WORK REQUIRED:
Write out exactly, and only, the lines from the one containing "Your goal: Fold" through the last line of the listing below.

===== RECORDED INFORMATION

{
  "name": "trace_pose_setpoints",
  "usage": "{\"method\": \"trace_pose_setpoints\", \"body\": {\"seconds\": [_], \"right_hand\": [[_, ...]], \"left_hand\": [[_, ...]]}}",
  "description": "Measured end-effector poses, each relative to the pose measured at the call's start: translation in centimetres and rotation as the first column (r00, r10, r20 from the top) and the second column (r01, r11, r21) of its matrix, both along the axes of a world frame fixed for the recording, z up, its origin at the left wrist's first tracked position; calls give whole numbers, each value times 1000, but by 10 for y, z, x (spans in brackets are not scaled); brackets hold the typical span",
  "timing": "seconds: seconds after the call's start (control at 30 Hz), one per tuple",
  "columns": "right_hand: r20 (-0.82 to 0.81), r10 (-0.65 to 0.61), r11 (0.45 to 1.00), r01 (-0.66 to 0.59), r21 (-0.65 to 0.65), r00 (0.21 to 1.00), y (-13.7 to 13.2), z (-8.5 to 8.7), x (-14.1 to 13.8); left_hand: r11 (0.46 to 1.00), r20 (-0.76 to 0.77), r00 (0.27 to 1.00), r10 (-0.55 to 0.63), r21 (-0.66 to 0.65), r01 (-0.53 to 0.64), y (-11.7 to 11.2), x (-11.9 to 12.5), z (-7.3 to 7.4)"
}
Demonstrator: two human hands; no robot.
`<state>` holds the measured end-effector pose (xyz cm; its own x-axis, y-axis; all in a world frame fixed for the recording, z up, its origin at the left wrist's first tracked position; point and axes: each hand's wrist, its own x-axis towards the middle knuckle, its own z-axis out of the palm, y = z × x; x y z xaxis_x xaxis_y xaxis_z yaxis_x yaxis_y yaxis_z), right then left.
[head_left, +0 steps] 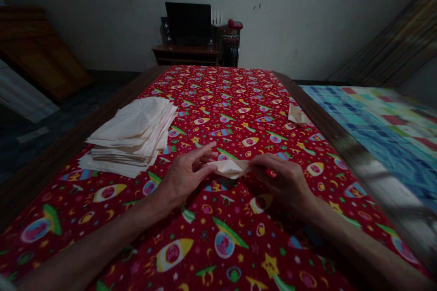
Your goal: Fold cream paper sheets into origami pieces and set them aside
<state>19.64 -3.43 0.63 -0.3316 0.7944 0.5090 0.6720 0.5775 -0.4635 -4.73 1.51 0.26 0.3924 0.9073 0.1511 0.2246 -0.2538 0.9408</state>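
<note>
Between my two hands is a small folded paper boat (231,168), cream white, with a peak in its middle and a pointed tip at each end. My left hand (186,168) pinches the left tip between thumb and fingers. At the opposite tip, my right hand (283,175) grips the paper with its fingers curled, and part of that end is hidden behind them. Left of my left hand lies a thick, uneven stack of paper sheets (126,132). Another folded paper piece (297,114) rests near the right edge of the cloth.
A red patterned cloth (205,218) covers the long surface, with a dark wooden border (300,95). Beyond its far end stand a monitor (189,22), speakers and a red telephone (235,23). A wooden cabinet (41,50) is at left, a blue checked bedspread (362,122) at right.
</note>
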Motion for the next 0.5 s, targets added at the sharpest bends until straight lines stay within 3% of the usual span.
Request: {"method": "trace_pose_setpoints", "body": {"seconds": [0.17,0.3,0.5], "right_hand": [[-17,-64,992,65,110,998,-2,5,-1],[2,-35,994,34,105,999,-5,4,-2],[-8,86,995,-86,49,996,-5,5,-3]], "left_hand": [[928,260,965,-8,-357,104,-4,1,-1],[847,396,917,-49,-469,248,-13,4,4],[864,180,974,-139,-458,209,-15,1,19]]}}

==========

OUTPUT:
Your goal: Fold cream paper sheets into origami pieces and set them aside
<state>19.64 -3.43 0.63 -0.3316 0.7944 0.5090 0.6720 0.5775 -0.4635 -4.73 1.51 0.26 0.3924 0.9073 0.1511 0.2246 -0.2538 0.9408</state>
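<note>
Between my two hands is a small folded paper boat (231,168), cream white, with a peak in its middle and a pointed tip at each end. My left hand (186,168) pinches the left tip between thumb and fingers. At the opposite tip, my right hand (283,175) grips the paper with its fingers curled, and part of that end is hidden behind them. Left of my left hand lies a thick, uneven stack of paper sheets (126,132). Another folded paper piece (297,114) rests near the right edge of the cloth.
A red patterned cloth (205,218) covers the long surface, with a dark wooden border (300,95). Beyond its far end stand a monitor (189,22), speakers and a red telephone (235,23). A wooden cabinet (41,50) is at left, a blue checked bedspread (362,122) at right.
</note>
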Motion for the next 0.5 s, targets added at the sharpest bends until straight lines stay within 3% of the usual span.
Request: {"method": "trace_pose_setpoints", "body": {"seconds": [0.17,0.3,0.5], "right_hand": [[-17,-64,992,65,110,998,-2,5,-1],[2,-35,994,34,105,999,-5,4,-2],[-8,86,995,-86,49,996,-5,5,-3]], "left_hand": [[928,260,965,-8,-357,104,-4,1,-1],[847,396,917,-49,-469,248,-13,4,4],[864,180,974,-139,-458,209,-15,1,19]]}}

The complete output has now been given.